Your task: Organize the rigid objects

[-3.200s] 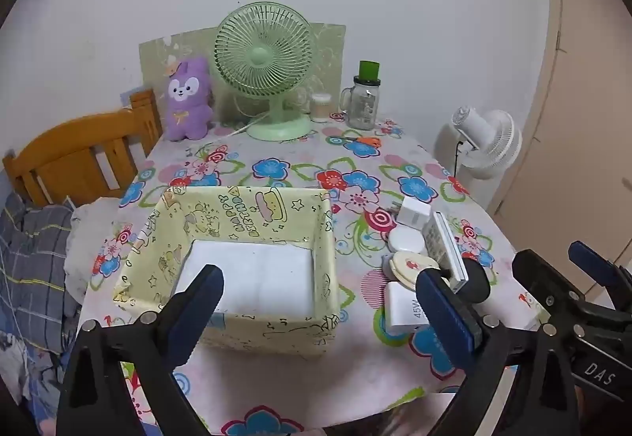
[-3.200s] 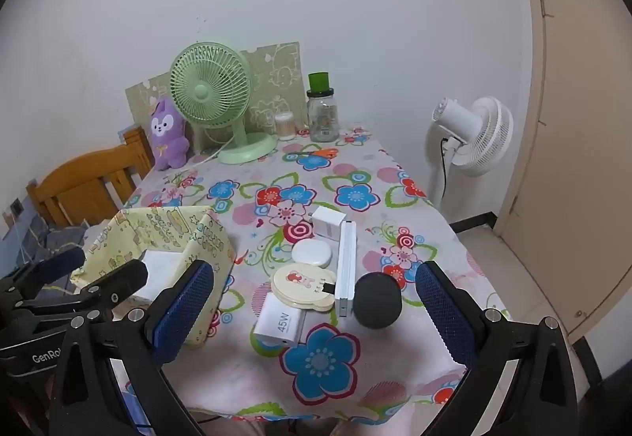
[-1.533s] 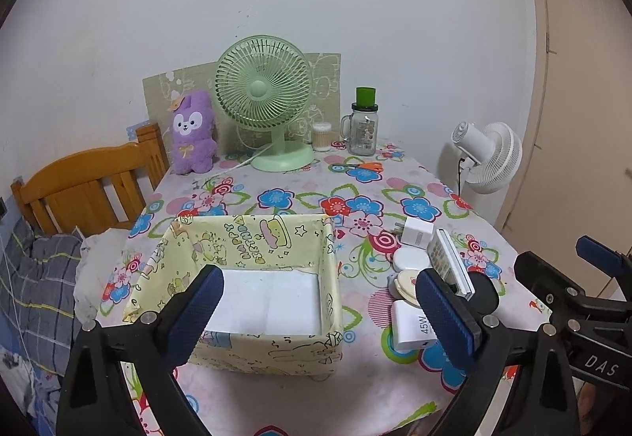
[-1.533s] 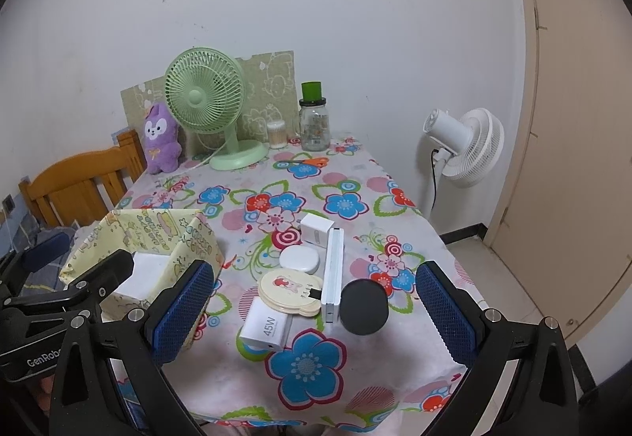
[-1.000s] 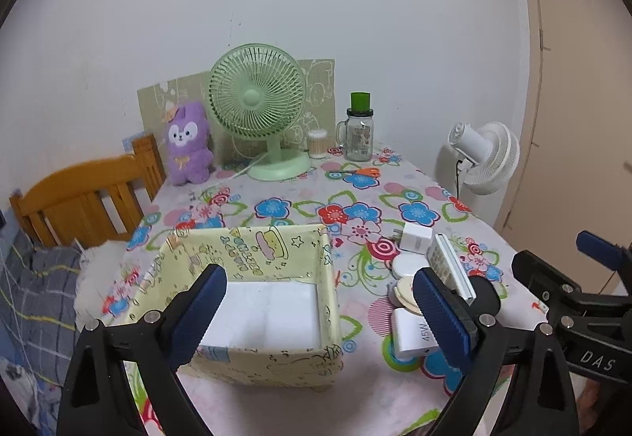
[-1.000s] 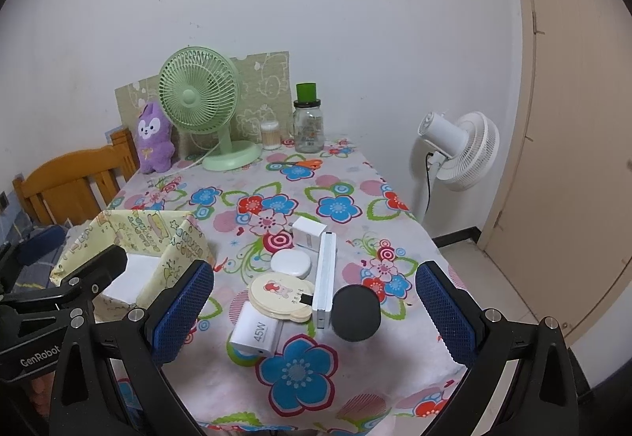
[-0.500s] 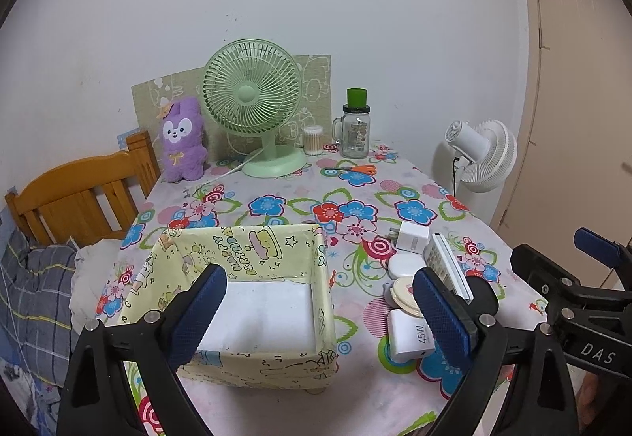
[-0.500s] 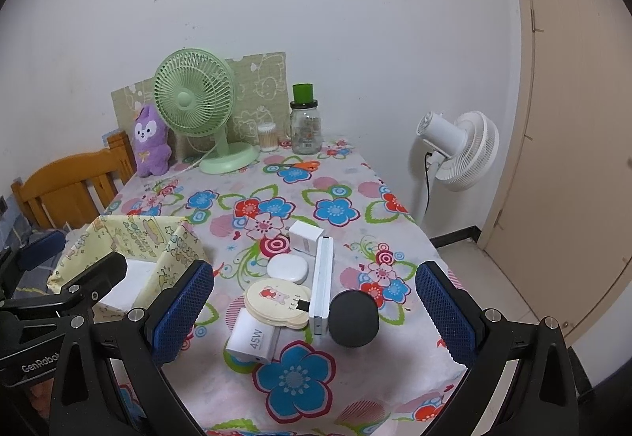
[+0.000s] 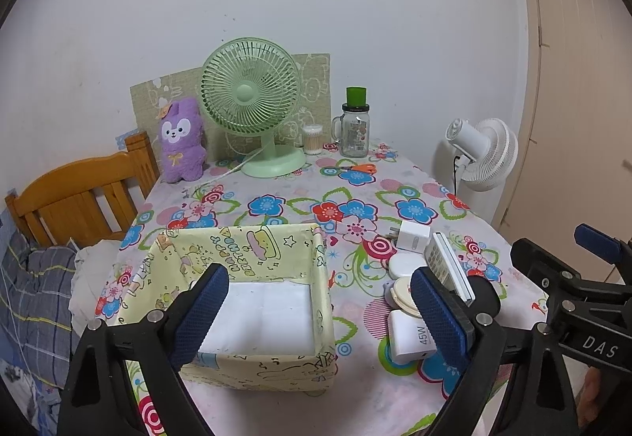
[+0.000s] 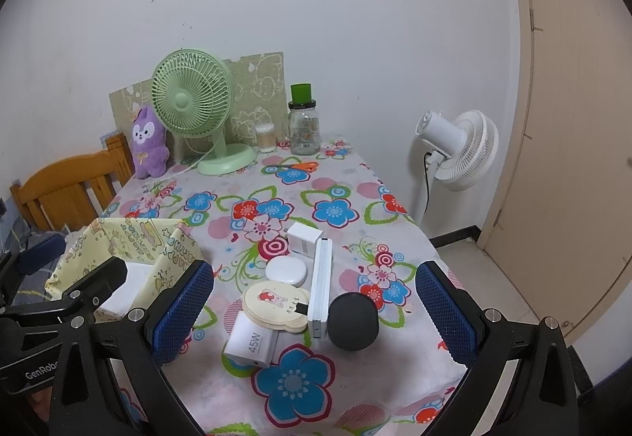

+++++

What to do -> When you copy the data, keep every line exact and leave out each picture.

Answer box ->
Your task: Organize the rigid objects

[-3.200s] 
[-3.200s] 
[-1.533s] 
[-1.533s] 
[-1.000s] 
[-1.000s] 
[-0.500s] 
[-0.500s] 
[+0.000s] 
[+0.000s] 

The exercise is done, with nothing more to add.